**Aim of the exercise**:
Apart from the pictures, every line below is to be set down exactly.
Top of Exercise data
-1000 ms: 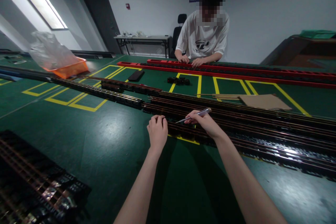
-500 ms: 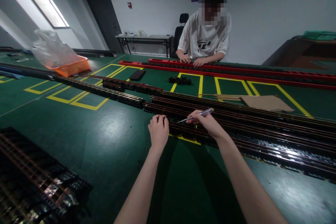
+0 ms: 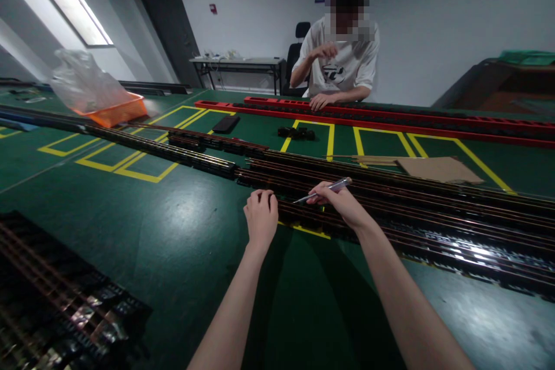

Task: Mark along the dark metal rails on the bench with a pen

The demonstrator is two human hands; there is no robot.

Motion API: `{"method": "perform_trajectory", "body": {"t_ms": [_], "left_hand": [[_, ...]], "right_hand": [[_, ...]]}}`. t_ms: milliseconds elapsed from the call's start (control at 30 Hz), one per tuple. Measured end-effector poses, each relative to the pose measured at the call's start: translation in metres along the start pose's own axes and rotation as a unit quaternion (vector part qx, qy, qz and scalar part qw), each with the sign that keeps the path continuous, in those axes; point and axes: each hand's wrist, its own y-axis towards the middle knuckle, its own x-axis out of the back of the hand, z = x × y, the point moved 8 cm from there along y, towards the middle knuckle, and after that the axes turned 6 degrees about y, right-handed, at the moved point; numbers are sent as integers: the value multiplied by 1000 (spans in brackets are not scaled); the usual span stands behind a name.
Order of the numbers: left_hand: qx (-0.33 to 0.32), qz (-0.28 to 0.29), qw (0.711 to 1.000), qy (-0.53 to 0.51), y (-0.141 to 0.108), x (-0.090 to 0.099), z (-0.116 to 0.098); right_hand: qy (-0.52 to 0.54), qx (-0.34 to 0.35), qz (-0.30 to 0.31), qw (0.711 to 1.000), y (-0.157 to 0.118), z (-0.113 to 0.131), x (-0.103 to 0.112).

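Note:
My right hand [image 3: 332,196] is closed round a slim pen-like tool [image 3: 339,185], whose thin tip points left and down at a dark strip. Close by on the left, my left hand [image 3: 261,217] rests at the end of that dark strip [image 3: 303,217], its fingers bent and close together; what the fingertips grip, if anything, is hidden. Long black strips with copper-coloured lines [image 3: 416,214] run side by side from the middle to the right edge, beyond and beside my right hand.
Across the green table [image 3: 186,231], a person [image 3: 336,69] stands at long red rails [image 3: 390,121]. An orange tray [image 3: 117,110] with a plastic bag, a cardboard piece [image 3: 437,169], a dark flat object [image 3: 226,124] and more strips [image 3: 56,283] lie around.
The person across the table has raised one hand off the red rails to chest height. My own hands and the pen-like tool have hardly moved.

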Motion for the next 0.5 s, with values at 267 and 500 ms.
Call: {"method": "perform_trajectory", "body": {"t_ms": [267,500], "left_hand": [[3,5,1000,-6,0,0,0],[-5,1,1000,-6,0,0,0]], "right_hand": [[-7,11,14,1000,-2,3,0],[-1,7,4,1000,-4,1,6]]}}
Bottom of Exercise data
**Reply**:
-1000 ms: 
-500 ms: 
+0 ms: 

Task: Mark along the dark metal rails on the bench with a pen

The demonstrator is two human hands; there is no robot.

Motion API: `{"method": "perform_trajectory", "body": {"t_ms": [_], "left_hand": [[_, ...]], "right_hand": [[_, ...]]}}`. t_ms: milliseconds elapsed from the call's start (control at 30 Hz), one per tuple. Measured end-effector poses, each relative to the pose measured at the call's start: translation in metres along the start pose's own axes and rotation as a unit quaternion (vector part qx, qy, qz and scalar part qw), each with the sign that keeps the path continuous, in those axes; point and axes: each hand's wrist, its own y-axis towards the middle knuckle, its own x-axis out of the back of the hand, z = x × y, the point moved 8 cm from there along y, towards the middle knuckle, and after that the axes turned 6 degrees about y, right-handed, at the moved point; numbers are sent as integers: the value multiplied by 1000 (spans in brackets are not scaled); the usual span stands behind a name.
Order of the numbers: left_hand: qx (-0.33 to 0.32), qz (-0.28 to 0.29), qw (0.711 to 1.000), qy (-0.53 to 0.51), y (-0.141 to 0.108), x (-0.090 to 0.099), z (-0.116 to 0.098); right_hand: qy (-0.52 to 0.54), qx (-0.34 to 0.35), qz (-0.30 to 0.31), qw (0.711 to 1.000), y (-0.157 to 0.118), z (-0.113 to 0.131), x (-0.103 to 0.112).

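Note:
My right hand [image 3: 332,196] is closed round a slim pen-like tool [image 3: 339,185], whose thin tip points left and down at a dark strip. Close by on the left, my left hand [image 3: 261,217] rests at the end of that dark strip [image 3: 303,217], its fingers bent and close together; what the fingertips grip, if anything, is hidden. Long black strips with copper-coloured lines [image 3: 416,214] run side by side from the middle to the right edge, beyond and beside my right hand.
Across the green table [image 3: 186,231], a person [image 3: 336,69] stands at long red rails [image 3: 390,121]. An orange tray [image 3: 117,110] with a plastic bag, a cardboard piece [image 3: 437,169], a dark flat object [image 3: 226,124] and more strips [image 3: 56,283] lie around.
The person across the table has raised one hand off the red rails to chest height. My own hands and the pen-like tool have hardly moved.
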
Motion for the next 0.5 s, with values at 267 and 500 ms.
Call: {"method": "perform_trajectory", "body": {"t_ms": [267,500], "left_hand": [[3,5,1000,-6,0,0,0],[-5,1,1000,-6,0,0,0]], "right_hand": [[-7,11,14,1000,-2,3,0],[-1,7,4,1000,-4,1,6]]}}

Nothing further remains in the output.